Would you count the lines below that contain the string "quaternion" and reply with that number only?

___ RECORDS SUPPLIED ___

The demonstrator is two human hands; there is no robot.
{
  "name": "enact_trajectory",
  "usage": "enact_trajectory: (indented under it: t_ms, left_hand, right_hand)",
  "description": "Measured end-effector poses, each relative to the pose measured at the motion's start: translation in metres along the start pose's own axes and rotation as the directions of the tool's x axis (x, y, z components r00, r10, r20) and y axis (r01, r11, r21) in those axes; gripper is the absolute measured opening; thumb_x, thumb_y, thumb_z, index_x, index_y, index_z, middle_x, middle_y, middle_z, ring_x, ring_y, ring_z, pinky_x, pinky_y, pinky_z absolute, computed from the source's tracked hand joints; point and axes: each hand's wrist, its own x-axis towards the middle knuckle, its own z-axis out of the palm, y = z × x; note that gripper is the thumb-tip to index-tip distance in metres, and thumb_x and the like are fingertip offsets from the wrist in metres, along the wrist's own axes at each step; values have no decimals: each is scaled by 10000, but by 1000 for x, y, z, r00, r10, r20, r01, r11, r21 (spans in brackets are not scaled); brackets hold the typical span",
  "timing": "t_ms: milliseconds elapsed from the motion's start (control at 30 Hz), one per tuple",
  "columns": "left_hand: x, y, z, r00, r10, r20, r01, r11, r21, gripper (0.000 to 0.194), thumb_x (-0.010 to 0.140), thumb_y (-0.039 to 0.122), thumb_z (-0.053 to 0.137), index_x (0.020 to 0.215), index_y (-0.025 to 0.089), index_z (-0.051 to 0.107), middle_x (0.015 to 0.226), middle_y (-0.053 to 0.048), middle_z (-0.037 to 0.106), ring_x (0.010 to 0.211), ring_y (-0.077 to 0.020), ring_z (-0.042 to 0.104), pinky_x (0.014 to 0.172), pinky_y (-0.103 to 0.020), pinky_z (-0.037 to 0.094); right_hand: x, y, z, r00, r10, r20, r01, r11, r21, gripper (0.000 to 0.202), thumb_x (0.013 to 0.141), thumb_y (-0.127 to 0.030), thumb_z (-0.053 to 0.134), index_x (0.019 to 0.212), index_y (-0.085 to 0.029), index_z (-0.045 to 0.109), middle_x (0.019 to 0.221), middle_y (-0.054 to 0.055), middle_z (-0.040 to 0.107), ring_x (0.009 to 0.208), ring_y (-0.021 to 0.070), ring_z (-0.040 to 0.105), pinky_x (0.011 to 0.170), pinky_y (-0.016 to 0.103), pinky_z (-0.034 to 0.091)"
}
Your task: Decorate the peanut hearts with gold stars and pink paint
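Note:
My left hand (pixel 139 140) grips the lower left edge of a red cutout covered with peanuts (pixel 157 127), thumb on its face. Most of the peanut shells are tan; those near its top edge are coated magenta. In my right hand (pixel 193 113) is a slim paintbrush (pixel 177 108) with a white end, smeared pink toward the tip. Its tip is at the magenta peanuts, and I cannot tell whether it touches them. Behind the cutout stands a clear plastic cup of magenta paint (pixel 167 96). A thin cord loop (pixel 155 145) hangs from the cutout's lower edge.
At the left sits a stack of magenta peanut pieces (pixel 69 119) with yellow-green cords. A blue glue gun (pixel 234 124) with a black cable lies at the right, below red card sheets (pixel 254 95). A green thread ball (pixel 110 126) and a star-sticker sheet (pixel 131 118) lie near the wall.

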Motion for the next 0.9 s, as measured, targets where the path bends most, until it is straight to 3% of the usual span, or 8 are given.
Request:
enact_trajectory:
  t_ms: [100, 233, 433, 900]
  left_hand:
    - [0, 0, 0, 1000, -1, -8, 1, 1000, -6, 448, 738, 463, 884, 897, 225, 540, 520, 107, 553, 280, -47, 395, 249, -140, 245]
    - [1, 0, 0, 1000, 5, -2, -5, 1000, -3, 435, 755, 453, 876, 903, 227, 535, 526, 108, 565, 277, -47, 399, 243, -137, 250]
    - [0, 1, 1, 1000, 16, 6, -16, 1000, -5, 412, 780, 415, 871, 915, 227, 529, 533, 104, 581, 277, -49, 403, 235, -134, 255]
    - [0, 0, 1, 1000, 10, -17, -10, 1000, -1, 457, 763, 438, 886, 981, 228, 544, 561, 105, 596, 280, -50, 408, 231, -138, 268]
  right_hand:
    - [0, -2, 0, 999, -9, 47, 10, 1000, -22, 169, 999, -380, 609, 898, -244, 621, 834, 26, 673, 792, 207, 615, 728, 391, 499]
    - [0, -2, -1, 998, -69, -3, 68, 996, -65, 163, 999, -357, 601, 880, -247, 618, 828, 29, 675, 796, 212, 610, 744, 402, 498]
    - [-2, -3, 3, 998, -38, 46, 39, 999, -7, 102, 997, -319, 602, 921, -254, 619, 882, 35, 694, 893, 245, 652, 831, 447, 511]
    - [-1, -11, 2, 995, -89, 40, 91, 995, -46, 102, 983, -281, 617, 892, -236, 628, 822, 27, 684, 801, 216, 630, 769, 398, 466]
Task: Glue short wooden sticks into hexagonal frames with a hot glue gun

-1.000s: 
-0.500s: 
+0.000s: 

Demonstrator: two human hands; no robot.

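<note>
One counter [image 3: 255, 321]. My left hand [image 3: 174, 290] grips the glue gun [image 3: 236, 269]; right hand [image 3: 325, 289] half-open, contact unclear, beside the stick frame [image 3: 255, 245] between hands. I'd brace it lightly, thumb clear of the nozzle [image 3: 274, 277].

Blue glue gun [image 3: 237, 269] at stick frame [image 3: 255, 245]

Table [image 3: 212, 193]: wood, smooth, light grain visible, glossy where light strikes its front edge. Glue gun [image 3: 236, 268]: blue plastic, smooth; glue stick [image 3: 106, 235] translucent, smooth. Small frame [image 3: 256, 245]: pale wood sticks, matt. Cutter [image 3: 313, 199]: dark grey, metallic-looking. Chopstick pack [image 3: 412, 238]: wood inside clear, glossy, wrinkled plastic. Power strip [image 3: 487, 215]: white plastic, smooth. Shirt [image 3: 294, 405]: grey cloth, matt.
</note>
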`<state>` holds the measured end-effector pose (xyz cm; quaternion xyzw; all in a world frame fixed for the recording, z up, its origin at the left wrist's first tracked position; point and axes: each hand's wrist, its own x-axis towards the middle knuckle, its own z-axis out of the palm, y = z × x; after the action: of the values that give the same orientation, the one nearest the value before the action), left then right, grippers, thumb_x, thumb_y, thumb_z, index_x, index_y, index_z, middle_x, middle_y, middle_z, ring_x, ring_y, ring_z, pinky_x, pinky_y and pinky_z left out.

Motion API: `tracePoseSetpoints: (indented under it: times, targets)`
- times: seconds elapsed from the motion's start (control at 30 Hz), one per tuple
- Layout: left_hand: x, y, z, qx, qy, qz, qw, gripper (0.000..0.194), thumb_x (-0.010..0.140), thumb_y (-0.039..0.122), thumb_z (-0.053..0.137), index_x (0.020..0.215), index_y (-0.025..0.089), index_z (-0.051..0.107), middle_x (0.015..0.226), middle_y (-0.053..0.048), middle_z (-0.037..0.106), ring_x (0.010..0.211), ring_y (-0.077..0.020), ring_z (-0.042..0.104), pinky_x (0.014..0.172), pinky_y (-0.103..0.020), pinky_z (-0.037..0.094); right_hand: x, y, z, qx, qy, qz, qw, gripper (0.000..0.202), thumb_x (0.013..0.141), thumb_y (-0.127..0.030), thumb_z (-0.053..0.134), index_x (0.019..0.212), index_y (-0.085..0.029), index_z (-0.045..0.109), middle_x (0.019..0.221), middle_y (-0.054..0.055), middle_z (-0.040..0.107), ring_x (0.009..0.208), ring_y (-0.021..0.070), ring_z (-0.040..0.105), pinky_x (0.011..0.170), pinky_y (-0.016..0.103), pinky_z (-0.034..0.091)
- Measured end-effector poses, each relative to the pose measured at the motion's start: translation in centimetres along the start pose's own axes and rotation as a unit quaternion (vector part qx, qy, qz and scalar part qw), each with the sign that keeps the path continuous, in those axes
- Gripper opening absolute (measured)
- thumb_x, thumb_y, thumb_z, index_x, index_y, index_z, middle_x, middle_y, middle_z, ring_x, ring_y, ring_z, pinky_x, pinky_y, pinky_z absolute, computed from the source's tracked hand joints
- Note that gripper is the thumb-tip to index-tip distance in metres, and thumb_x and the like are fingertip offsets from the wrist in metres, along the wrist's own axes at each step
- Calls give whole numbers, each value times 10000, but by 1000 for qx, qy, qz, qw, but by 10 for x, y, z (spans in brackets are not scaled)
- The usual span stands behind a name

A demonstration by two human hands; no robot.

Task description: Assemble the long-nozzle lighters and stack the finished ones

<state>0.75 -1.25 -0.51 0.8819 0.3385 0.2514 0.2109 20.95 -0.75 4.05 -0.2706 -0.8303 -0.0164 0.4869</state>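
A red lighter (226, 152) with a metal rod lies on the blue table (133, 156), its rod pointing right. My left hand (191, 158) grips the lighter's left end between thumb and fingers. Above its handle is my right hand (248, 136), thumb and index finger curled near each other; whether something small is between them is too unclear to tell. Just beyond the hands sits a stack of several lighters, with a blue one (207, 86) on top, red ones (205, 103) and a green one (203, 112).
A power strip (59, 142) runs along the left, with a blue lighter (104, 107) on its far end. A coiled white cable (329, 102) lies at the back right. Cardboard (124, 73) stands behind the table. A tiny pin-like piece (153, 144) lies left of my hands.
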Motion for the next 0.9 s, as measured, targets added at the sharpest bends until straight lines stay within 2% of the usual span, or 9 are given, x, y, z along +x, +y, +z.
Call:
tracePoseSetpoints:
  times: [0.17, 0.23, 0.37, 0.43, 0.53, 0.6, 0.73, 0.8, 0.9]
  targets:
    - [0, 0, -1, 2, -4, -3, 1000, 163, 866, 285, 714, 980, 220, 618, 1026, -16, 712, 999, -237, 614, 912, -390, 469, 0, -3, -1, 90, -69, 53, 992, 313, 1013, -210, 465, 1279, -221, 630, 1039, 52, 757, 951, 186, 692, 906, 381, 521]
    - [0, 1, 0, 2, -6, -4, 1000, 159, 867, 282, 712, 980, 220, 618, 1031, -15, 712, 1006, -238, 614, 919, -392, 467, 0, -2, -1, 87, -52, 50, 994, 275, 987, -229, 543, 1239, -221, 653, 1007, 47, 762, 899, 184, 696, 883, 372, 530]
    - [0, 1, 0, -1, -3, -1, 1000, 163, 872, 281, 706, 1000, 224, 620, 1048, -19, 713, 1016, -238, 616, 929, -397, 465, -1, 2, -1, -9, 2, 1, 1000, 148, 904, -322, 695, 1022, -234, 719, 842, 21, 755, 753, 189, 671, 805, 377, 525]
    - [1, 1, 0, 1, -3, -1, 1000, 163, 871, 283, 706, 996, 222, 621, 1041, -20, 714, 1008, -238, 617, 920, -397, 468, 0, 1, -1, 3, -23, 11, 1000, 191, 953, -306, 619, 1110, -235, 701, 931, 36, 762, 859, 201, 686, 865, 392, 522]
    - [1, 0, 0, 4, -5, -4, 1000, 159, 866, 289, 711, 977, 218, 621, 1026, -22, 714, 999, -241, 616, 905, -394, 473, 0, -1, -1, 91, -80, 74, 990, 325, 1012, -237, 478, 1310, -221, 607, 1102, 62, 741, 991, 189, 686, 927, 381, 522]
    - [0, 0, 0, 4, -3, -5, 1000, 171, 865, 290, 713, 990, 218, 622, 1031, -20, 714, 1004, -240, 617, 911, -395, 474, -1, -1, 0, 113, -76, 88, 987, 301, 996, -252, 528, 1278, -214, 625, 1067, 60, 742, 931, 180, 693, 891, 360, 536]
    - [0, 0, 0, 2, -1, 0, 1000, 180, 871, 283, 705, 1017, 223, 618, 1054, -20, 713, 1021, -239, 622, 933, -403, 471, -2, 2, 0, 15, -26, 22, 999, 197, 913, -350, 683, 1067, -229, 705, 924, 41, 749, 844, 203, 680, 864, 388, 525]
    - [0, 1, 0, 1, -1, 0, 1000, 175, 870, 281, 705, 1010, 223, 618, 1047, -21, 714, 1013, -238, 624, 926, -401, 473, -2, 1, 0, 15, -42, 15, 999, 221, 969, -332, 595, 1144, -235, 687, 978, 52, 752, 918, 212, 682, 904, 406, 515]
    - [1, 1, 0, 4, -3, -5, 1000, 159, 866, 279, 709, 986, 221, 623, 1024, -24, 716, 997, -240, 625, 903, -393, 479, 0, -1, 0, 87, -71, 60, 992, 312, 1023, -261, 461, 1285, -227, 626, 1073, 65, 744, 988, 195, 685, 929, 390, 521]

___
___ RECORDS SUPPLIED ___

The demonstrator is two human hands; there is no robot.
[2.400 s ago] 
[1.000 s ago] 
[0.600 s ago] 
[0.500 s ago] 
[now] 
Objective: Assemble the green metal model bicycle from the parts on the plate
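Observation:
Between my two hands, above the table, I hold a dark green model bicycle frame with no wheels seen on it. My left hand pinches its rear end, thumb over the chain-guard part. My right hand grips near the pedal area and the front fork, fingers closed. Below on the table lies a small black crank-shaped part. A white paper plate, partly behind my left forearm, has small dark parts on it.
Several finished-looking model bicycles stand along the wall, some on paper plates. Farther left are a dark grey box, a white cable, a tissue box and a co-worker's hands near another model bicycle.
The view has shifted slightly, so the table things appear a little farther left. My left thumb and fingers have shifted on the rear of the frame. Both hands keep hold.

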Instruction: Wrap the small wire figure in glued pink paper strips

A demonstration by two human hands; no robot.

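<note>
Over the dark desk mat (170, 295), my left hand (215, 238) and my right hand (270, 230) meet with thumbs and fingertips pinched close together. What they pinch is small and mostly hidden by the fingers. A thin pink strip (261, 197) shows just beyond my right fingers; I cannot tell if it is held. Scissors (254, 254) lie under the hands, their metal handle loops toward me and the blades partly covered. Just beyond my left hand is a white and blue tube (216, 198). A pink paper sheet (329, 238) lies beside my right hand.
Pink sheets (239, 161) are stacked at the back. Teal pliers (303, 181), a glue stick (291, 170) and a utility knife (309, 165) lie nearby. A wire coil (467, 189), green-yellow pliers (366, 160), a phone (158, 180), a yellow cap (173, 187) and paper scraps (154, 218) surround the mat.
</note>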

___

EXERCISE SOLUTION:
2